DESCRIPTION (provided by applicant): Allergens are the most common cause of acute asthma exacerbations, leading to inflammation and constriction of airway smooth muscle cells. Allergens trigger the release of interleukin(IL)-33 from various cell types in the lung. IL-33 stimulates both type 2 innate lymphoid cells (ILC2s) and T-helper 2 (Th2) cells to secrete large amounts of IL-5 and IL-13, which are important mediators of the Th2 inflammatory response. IL-5 and IL-13, along with IL-4, are responsible for the classic pathology associated with asthma: airway hyper-responsiveness, eosinophilic inflammation, and mucus hyper-secretion. Notably, these pathological findings are not present in mice lacking the receptor for advanced glycation end products (RAGE) in the house dust mite (HDM) or ovalbumin (OVA) models of asthma/allergic airway inflammation(AAI). These data suggest that RAGE, a pro- inflammatory, multi-ligand, immunoglobulin-like receptor that is highly expressed in the lung, is necessary for the development of an allergen-induced asthmatic Th2 response. Both RAGE knockout (KO) and wild-type (WT) mice demonstrate normal increases in IL-4, immunoglobulin(Ig)-G, and IgE in response to HDM or OVA, however, only WT mice demonstrate increases in cytokines IL-5 and IL-13. The inability to mount an IL-5 and IL-13 response after allergen exposure in the absence of RAGE could be due to defects in the adaptive immune system (Th2 cells), the innate immune system (ILC2s), or both. Furthermore, these deficits in Th2 cytokine production may be secondary to an inability of RAGE KO mice to increase levels of IL-33, which was also abnormally not increased in RAGE KO mice as compared to WT mice treated with HDM. This investigation seeks to study the upstream signaling events that control the induction of the Th2 response following allergen exposure. First, flow cytometry will be use to determine if absence of RAGE signaling impairs cellular recruitment and/or cytokine production in Th2 cells, ILC2s, or both. Next, cell culture studies will determine if RAGE signaling increases IL-5 and IL-13 production indirectly by promoting IL-33 secretion and/or through direct RAGE signaling on Th2 cells, ILC2s, or both. Understanding the mechanisms by which loss of RAGE signaling prevents asthma pathogenesis may lead to the discovery of new therapeutic targets for the treatment of asthma or the prevention of allergen-induced exacerbations of the disease.
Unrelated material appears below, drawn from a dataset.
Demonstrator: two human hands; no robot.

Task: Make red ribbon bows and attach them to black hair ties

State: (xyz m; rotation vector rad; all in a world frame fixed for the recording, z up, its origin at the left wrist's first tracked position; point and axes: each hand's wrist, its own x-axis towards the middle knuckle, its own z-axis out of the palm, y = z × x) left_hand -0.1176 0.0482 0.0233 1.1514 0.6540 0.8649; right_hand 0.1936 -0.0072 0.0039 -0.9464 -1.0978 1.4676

描述（由申请人提供）：过敏原是哮喘急性发作的最常见原因，导致气道平滑肌细胞炎症和收缩。过敏原会触发肺部各种细胞类型释放白细胞介素 (IL)-33。 IL-33 刺激 2 型先天淋巴细胞 (ILC2) 和辅助性 T 2 (Th2) 细胞分泌大量 IL-5 和 IL-13，它们是 Th2 炎症反应的重要介质。 IL-5 和 IL-13 与 IL-4 一起导致与哮喘相关的典型病理：气道高反应性、嗜酸性粒细胞炎症和粘液过度分泌。值得注意的是，在哮喘/过敏性气道炎症 (AAI) 的屋尘螨 (HDM) 或卵清蛋白 (OVA) 模型中，缺乏晚期糖基化终末产物 (RAGE) 受体的小鼠中不存在这些病理学发现。这些数据表明，RAGE（一种在肺部高表达的促炎性、多配体、免疫球蛋白样受体）对于过敏原诱导的哮喘 Th2 反应的发展是必需的。 RAGE 敲除 (KO) 和野生型 (WT) 小鼠均表现出响应 HDM 或 OVA 的 IL-4、免疫球蛋白 (Ig)-G 和 IgE 的正常增加，然而，只有 WT 小鼠表现出细胞因子 IL-5 的增加和IL-13。在没有 RAGE 的情况下，暴露于过敏原后无法产生 IL-5 和 IL-13 反应可能是由于适应性免疫系统（Th2 细胞）、先天免疫系统（ILC2）或两者的缺陷所致。此外，Th2细胞因子产生的这些缺陷可能是由于RAGE KO小鼠无法增加IL-33水平所致，与用HDM治疗的WT小鼠相比，IL-33水平在RAGE KO小鼠中也异常没有增加。本研究旨在研究过敏原暴露后控制 Th2 反应诱导的上游信号事件。首先，流式细胞术将用于确定 RAGE 信号传导的缺失是否会损害 Th2 细胞、ILC2 或两者中的细胞募集和/或细胞因子产生。接下来，细胞培养研究将确定 RAGE 信号传导是否通过促进 IL-33 分泌和/或通过 Th2 细胞、ILC2 或两者上的直接 RAGE 信号传导间接增加 IL-5 和 IL-13 的产生。了解 RAGE 信号丢失预防哮喘发病机制的机制可能有助于发现治疗哮喘或预防过敏原引起的疾病恶化的新治疗靶点。